# ACTIVITY
Pick out the lines in the listing below that contain the word "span" and copy them.

[Opening DATASET SECTION section]

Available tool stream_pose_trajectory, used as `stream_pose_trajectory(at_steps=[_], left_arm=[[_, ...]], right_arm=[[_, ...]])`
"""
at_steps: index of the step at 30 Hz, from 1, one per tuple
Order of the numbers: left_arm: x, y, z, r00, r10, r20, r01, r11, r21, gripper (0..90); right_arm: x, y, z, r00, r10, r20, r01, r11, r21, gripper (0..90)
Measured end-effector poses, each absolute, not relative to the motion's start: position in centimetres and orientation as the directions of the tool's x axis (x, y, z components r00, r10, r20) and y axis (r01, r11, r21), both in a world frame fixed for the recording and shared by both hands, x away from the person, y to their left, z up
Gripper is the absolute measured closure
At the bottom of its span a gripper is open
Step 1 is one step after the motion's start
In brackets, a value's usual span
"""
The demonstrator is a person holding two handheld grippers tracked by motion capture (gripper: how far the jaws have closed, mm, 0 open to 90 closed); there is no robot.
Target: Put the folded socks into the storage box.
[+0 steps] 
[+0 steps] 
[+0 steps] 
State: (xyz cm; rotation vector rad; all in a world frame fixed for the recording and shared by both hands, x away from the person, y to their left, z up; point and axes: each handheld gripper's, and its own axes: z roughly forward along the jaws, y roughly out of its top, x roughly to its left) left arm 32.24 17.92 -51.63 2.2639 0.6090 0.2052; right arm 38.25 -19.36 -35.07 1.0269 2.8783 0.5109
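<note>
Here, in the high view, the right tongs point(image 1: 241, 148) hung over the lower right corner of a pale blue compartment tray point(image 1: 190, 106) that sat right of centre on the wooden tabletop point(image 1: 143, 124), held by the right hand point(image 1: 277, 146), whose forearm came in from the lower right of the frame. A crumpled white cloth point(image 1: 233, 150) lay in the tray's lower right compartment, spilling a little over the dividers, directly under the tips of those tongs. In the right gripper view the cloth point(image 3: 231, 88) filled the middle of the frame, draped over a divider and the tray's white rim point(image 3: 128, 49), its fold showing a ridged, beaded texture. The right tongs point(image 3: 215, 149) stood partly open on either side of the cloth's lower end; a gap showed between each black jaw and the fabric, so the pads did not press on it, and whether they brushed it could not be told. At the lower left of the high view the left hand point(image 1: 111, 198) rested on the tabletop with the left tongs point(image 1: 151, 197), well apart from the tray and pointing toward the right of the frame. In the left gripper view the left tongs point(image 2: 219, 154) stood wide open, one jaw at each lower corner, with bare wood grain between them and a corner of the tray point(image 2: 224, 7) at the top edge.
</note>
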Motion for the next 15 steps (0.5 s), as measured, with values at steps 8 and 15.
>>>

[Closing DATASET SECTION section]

# WRITTEN SOLUTION
At the bottom of its span a gripper is open
In brackets, a value's usual span

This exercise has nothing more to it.